= Jeanine Rueff =

French composer and music educator
Jeanine Rueff (5 February 1922 – c. September 1999) was a French composer and music educator.

==Biography==
Jeanine Rueff was born in Paris and studied at the Conservatoire de Paris with Tony Aubin, Henri Challan, Jean and Noël Gallon, and Henri Busser. During her time at the Paris Conservatory, she was awarded first prizes in harmony, fugue, counterpoint, composition and history of music. In 1948 she won second place in the Grand Prix de Rome with Odette Gartenlaub.

Rueff was a collaborative pianist at the Conservatoire de Paris beginning in 1950, accompanying students in the saxophone class of Marcel Mule and in the clarinet class of Ulysse Delécluse. She taught solfège, sight-singing, and aural skills there from 1960 to 1971. Later, Rueff also taught a harmony course, continuing until 1988.

Her long tenure at the Conservatoire de Paris suggests she influenced many other musicians. Her former pupils include many conservatory directors and teachers in regional and national schools and universities. Rueff's most famous pupil was Jean-Michel Jarre, a pioneer of French electronic music.

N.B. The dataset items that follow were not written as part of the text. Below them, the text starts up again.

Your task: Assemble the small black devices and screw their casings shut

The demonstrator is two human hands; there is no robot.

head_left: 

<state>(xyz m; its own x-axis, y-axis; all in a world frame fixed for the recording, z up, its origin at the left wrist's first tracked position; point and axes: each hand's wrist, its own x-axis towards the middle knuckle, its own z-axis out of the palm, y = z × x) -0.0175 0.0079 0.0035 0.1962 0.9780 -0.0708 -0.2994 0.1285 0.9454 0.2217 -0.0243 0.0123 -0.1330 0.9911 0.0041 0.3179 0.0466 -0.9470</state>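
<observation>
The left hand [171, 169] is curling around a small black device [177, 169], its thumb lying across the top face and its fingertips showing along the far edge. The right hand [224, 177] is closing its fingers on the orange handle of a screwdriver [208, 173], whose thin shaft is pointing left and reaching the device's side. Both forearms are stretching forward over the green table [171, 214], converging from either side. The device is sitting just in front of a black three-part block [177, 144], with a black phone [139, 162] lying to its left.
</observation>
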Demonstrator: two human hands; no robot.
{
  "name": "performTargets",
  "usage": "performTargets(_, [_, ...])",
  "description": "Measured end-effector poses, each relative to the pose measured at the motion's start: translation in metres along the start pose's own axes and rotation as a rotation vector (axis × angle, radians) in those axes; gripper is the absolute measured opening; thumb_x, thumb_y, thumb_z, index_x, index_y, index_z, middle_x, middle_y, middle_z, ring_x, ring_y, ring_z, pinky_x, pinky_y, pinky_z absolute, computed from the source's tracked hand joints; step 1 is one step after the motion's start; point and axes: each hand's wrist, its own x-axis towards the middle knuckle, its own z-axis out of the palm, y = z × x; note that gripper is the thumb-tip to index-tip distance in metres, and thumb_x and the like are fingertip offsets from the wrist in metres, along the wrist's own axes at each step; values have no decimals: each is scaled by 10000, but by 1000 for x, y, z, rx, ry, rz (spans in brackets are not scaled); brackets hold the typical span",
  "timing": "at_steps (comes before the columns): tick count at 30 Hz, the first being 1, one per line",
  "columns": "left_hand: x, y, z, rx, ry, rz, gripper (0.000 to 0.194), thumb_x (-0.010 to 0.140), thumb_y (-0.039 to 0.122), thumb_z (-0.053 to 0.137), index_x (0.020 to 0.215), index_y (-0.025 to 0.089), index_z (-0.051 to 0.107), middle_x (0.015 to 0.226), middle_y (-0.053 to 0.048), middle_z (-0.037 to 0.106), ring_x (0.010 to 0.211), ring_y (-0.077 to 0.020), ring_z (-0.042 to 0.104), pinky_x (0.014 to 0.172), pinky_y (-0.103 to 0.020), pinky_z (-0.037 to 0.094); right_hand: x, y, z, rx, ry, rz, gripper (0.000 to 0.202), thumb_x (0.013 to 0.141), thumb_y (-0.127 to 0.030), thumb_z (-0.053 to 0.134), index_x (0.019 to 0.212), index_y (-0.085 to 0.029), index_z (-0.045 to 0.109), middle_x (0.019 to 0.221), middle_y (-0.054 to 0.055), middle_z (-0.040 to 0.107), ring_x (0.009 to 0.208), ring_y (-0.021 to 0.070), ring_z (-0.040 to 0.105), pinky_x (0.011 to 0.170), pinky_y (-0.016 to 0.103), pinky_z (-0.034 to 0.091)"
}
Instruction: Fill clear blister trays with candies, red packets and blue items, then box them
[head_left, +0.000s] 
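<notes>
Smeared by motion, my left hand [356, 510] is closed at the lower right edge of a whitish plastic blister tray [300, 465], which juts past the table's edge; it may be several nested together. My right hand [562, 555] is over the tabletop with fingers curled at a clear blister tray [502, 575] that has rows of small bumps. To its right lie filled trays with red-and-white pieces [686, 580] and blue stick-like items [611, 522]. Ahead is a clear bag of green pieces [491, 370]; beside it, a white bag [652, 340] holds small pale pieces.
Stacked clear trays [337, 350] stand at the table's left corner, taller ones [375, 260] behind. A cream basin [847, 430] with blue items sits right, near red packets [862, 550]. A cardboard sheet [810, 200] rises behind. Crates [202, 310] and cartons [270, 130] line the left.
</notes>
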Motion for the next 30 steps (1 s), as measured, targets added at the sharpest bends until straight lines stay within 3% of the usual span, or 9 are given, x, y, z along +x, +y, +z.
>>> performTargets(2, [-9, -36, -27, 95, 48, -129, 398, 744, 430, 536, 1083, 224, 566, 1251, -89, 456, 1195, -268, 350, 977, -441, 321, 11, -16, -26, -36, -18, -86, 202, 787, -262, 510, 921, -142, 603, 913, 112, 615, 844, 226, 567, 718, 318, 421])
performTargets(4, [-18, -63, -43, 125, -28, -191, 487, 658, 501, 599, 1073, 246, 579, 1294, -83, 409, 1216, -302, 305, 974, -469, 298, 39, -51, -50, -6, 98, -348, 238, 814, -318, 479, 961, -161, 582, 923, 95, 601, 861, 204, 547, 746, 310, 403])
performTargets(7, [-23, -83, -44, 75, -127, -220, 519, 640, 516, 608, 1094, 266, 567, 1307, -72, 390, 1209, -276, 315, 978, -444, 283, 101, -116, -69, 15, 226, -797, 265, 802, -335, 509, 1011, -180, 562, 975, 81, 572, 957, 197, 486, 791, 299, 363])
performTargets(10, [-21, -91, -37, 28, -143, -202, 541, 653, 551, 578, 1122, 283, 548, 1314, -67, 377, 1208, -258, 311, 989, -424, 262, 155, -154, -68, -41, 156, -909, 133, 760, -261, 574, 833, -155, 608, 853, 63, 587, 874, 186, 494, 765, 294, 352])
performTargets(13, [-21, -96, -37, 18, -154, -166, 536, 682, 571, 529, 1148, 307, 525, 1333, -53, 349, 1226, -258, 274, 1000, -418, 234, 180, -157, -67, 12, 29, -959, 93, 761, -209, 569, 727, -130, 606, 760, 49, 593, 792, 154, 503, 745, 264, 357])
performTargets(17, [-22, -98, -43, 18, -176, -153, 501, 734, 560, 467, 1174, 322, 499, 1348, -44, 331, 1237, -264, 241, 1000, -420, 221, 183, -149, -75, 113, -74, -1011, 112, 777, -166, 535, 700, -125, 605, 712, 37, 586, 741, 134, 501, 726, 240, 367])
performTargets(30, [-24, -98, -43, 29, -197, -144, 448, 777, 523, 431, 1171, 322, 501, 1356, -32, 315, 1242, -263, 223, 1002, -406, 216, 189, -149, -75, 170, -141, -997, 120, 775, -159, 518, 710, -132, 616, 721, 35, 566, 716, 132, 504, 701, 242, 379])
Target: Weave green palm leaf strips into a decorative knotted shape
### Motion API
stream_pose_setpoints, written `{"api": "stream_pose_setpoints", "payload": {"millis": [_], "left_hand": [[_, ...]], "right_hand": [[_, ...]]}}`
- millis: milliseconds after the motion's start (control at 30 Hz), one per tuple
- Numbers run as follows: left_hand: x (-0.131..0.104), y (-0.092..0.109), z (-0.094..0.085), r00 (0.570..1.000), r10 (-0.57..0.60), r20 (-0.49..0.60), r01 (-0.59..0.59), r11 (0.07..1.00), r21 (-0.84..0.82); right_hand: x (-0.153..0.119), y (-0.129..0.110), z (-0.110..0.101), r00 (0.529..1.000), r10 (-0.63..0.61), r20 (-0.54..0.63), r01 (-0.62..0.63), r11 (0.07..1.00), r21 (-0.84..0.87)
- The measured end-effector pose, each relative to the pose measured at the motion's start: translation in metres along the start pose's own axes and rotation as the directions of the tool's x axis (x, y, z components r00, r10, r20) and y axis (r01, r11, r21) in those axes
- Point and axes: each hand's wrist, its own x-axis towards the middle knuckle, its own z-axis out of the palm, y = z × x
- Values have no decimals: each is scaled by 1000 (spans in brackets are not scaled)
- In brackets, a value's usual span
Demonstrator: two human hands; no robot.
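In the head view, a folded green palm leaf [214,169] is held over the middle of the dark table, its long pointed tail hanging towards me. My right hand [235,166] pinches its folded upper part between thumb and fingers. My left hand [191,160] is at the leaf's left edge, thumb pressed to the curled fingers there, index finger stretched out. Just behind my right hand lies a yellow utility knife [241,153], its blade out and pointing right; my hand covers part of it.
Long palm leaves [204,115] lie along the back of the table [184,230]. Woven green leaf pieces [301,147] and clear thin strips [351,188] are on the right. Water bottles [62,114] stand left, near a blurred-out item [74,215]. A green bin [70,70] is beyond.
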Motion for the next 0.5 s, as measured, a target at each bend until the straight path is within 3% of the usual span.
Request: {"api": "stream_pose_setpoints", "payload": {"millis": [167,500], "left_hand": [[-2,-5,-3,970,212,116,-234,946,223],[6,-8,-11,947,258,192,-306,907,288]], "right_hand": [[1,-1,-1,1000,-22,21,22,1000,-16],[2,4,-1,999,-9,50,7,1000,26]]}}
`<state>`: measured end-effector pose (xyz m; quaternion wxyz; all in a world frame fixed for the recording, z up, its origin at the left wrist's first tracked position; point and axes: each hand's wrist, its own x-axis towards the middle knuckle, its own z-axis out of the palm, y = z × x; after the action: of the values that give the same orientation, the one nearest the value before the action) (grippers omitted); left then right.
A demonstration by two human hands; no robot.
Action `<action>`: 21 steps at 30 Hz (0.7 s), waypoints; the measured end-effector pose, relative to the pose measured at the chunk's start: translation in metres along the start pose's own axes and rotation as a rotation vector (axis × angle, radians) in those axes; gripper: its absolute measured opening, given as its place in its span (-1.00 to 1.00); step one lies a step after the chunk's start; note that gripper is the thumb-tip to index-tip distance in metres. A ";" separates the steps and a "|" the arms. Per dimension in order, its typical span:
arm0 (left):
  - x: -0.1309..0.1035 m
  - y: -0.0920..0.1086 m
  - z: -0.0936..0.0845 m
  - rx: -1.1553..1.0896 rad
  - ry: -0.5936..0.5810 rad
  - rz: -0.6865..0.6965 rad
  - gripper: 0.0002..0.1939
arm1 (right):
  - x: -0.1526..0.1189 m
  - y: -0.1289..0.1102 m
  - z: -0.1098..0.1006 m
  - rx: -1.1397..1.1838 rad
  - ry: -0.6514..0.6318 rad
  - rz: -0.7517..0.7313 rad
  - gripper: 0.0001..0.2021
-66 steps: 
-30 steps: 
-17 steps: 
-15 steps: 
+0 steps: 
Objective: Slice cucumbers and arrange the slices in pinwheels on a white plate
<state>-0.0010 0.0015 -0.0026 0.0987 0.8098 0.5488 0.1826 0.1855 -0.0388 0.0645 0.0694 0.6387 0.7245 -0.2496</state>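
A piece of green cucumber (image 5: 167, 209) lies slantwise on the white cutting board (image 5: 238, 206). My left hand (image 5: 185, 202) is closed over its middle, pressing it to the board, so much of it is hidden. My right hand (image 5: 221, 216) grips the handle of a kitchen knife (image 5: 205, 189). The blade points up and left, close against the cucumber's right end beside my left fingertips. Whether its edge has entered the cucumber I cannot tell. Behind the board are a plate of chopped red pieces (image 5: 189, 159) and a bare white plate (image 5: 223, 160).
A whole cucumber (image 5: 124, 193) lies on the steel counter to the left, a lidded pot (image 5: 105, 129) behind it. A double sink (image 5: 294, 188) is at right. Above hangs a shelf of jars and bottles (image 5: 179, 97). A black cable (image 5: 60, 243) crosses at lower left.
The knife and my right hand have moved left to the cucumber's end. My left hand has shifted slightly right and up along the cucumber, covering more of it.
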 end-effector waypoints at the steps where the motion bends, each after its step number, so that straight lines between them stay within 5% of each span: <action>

She wrote extensively for saxophone, saxhorn, euphonium, baritone horn, clarinet and cornet. Her compositions for saxophone are often used as required contest solos, and are taught in universities throughout the world.

Rueff was buried on 22 September 1999.

==Works==
In 1945, Rueff received the Prix Favareille-Chailley-Richez for a jazz piano quintet. She also composed the chamber opera Le Femme d'Enée (1954), a concerto for four saxophones and a Symphonietta (1956).

Her portfolio includes many staples of the clarinet and saxophone canon, including:

- Concertino for Clarinet, Op. 15 (1950)
- Variazioni for clarinet (1976)
- Concert en Quatuor for Saxophone Quartet
- Concertino for Saxophone, Op. 17 for Alto Saxophone and Chamber Orchestra (1951)
- Chanson et Passepied, Op. 16 for Alto Saxophone and Piano (1951)
- Sonate for solo saxophone (1968)

Other notable works include a Trio for oboe, clarinet and bassoon (1960), Dialogues for viola and piano (1970) the chamber opera La Femme d'Énée (1954), a Symphonietta 1956), a Diptyque for flute and piano (1954). Additionally, Rueff composed numerous didactic works, which is unsurprising given her role as a professor at the Conservatoire de Paris. Her last composition, in 1999, was a series of concert pieces for bass trombone in the program of the Concours International de Trombone in Guebwiller.

Rueff's compositions have been performed internationally and recorded by notable musicians including Frederick Hemke, Annelies Vrieswijk, Joan Martí-Frasquier, Saxallegro Ensemble, and Quatuor Ellipsos.